*Activity:* Word for word, repeat each entry that follows.

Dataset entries
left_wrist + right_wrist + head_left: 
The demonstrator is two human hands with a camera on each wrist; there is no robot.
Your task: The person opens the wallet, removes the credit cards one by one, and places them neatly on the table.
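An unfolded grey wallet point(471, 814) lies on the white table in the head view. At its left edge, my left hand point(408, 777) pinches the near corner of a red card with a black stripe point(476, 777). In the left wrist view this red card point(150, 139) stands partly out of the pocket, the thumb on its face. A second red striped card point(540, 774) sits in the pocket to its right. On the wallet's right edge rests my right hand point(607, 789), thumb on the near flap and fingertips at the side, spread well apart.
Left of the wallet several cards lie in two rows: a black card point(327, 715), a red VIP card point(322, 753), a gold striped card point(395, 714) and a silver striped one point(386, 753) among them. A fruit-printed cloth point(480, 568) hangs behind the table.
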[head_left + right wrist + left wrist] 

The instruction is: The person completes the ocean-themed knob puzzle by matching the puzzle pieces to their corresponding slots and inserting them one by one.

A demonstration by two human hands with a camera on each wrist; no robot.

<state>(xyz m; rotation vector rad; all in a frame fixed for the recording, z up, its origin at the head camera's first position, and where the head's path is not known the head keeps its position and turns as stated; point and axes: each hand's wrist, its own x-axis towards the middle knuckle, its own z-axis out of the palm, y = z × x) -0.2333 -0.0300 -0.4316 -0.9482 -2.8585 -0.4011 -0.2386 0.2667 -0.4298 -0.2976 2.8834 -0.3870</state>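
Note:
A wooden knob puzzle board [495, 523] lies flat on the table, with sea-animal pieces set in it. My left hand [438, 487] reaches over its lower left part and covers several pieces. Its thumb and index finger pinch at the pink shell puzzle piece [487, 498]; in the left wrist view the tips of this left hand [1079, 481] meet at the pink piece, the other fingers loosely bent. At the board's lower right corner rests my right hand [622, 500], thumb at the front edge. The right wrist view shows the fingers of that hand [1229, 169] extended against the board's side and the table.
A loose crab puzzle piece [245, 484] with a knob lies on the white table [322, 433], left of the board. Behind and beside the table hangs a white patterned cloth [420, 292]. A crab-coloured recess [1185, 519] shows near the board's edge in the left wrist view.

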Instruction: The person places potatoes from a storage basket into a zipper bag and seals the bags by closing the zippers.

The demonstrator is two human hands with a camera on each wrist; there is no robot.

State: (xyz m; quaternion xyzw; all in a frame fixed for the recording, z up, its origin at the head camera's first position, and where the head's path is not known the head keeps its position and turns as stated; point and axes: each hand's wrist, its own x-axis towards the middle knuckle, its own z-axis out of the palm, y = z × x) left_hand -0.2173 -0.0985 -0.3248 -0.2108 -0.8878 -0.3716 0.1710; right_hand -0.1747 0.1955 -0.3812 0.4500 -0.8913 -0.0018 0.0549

*Finished exercise:*
left_wrist + right_wrist + head_left: 
The demonstrator is two human hands with a camera on each wrist; there is no robot.
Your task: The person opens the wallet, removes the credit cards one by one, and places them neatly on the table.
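An unfolded grey wallet point(471, 814) lies on the white table in the head view. At its left edge, my left hand point(408, 777) pinches the near corner of a red card with a black stripe point(476, 777). In the left wrist view this red card point(150, 139) stands partly out of the pocket, the thumb on its face. A second red striped card point(540, 774) sits in the pocket to its right. On the wallet's right edge rests my right hand point(607, 789), thumb on the near flap and fingertips at the side, spread well apart.
Left of the wallet several cards lie in two rows: a black card point(327, 715), a red VIP card point(322, 753), a gold striped card point(395, 714) and a silver striped one point(386, 753) among them. A fruit-printed cloth point(480, 568) hangs behind the table.
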[head_left + right wrist + left wrist] 

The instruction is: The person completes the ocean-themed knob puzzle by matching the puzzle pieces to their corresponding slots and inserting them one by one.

A demonstration by two human hands with a camera on each wrist; no robot.

<state>(xyz m; rotation vector rad; all in a frame fixed for the recording, z up, its origin at the head camera's first position, and where the head's path is not known the head keeps its position and turns as stated; point and axes: each hand's wrist, its own x-axis towards the middle knuckle, its own z-axis out of the palm, y = z × x) -0.2333 -0.0300 -0.4316 -0.9482 -2.8585 -0.4011 -0.2386 0.2667 -0.4298 -0.2976 2.8834 -0.3870</state>
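Note:
A wooden knob puzzle board [495, 523] lies flat on the table, with sea-animal pieces set in it. My left hand [438, 487] reaches over its lower left part and covers several pieces. Its thumb and index finger pinch at the pink shell puzzle piece [487, 498]; in the left wrist view the tips of this left hand [1079, 481] meet at the pink piece, the other fingers loosely bent. At the board's lower right corner rests my right hand [622, 500], thumb at the front edge. The right wrist view shows the fingers of that hand [1229, 169] extended against the board's side and the table.
A loose crab puzzle piece [245, 484] with a knob lies on the white table [322, 433], left of the board. Behind and beside the table hangs a white patterned cloth [420, 292]. A crab-coloured recess [1185, 519] shows near the board's edge in the left wrist view.
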
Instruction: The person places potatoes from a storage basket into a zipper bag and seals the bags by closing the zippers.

The demonstrator is two human hands with a camera on each wrist; there is no robot.

State: (xyz m; quaternion xyzw; all in a frame fixed for the recording, z up, its origin at the head camera's first position, and where the head's path is not known the head keeps its position and turns as stated; point and axes: each hand's wrist, its own x-axis towards the middle knuckle, its own z-axis out of the palm, y = z × x) left_hand -0.2173 -0.0985 -0.3248 -0.2108 -0.8878 -0.3716 0.1710; right_hand -0.1747 0.1955 -0.3812 0.4500 -0.8913 -0.0018 0.0549

The answer requires nothing further.